Chaotische Zustände bei der Abreise
Ein weitere großer Fehler ist laut Kommission bei der Verkündung der Quarantäne geschehen. Dies war von Bundeskanzler Sebastian Kurz am 13. März überraschend für das Paznauntal und St. Anton bei einer Pressekonferenz verkündet worden, "ohne Bedachtnahme auf die notwendige substantielle Vorbereitung" in den betroffenen Gemeinden im Bezirk Landeck. Dies führte zu unkontrollierten und chaotischen Zuständen bei der Abreise der vielen Tausend Urlauber, sodass manche noch in Skischuhen zu ihren Autos rannten, die Leihski in den Eingang der Verleihstationen warfen und in den Hotels teilweise ihre Sachen zurückließen.
Hinzu kamen kilometerlange Staus, nachdem der Bezirk wenige Stunden später das Ausfüllen von Kontaktformularen zur Nachverfolgung von Infektionen anordnete und an Polizeisperren bei der Ausreise einsammelte. Laut Kommission fehlte hier nicht nur die sofortige Information an die Gäste, dass sie "gestaffelt und kontrolliert" über das Wochenende abreisen sollten, sondern auch ein Evakuierungsplan für die engen Täler. Einer der Fehler, aus denen man in Tirol für die Zukunft lernen will.

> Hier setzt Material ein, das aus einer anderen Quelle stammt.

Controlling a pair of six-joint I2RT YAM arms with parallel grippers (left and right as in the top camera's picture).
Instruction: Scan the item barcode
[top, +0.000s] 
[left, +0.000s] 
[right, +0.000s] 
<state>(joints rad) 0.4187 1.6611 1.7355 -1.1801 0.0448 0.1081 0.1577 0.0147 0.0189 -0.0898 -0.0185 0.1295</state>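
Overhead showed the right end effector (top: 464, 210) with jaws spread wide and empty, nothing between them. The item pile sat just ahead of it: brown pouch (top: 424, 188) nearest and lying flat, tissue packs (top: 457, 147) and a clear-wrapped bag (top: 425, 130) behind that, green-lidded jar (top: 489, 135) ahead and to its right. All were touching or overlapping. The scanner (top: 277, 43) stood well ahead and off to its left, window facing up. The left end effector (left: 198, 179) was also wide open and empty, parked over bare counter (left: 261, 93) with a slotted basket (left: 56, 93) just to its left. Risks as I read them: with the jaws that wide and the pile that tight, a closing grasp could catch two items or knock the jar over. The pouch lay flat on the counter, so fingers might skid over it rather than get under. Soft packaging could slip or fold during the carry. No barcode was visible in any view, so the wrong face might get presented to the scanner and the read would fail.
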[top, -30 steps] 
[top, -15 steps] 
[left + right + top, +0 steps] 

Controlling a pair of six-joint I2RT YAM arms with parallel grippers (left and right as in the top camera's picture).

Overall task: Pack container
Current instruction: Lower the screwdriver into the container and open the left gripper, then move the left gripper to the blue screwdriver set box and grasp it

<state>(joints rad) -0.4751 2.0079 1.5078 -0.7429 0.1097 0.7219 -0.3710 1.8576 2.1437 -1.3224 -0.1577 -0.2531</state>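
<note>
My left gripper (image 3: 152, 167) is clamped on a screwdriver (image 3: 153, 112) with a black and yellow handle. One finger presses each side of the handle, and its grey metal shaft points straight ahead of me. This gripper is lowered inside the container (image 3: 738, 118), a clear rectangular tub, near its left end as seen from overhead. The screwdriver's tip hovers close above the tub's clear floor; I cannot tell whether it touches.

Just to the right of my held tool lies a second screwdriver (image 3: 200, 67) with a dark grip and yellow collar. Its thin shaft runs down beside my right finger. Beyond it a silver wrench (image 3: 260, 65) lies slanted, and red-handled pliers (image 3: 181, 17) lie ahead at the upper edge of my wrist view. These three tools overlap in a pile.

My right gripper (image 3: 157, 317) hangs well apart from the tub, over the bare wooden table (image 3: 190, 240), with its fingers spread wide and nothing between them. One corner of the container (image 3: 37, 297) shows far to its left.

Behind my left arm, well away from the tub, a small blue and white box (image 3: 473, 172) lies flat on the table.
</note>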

Wie sich das Geschehen in Ischgl genau abgespielt hat und was die Kommission über die Infektionen in den weiteren Après-Ski-Hotspots St. Anton und Sölden zusammengetragen hat, das kann man hier im kompletten Bericht der Expertenkommission nachlesen.
Update 13.10.: Einen Tag nach der Vorstellung des Berichts hat das Land Tirol angekündigt, dass der aktuelle Corona-Krisenstab neu aufgestellt und personell erweitert wird. Außerdem plant man ein Krisenmanagementzentrum des Landes und eine Gesundheitsdirektion für Tirol.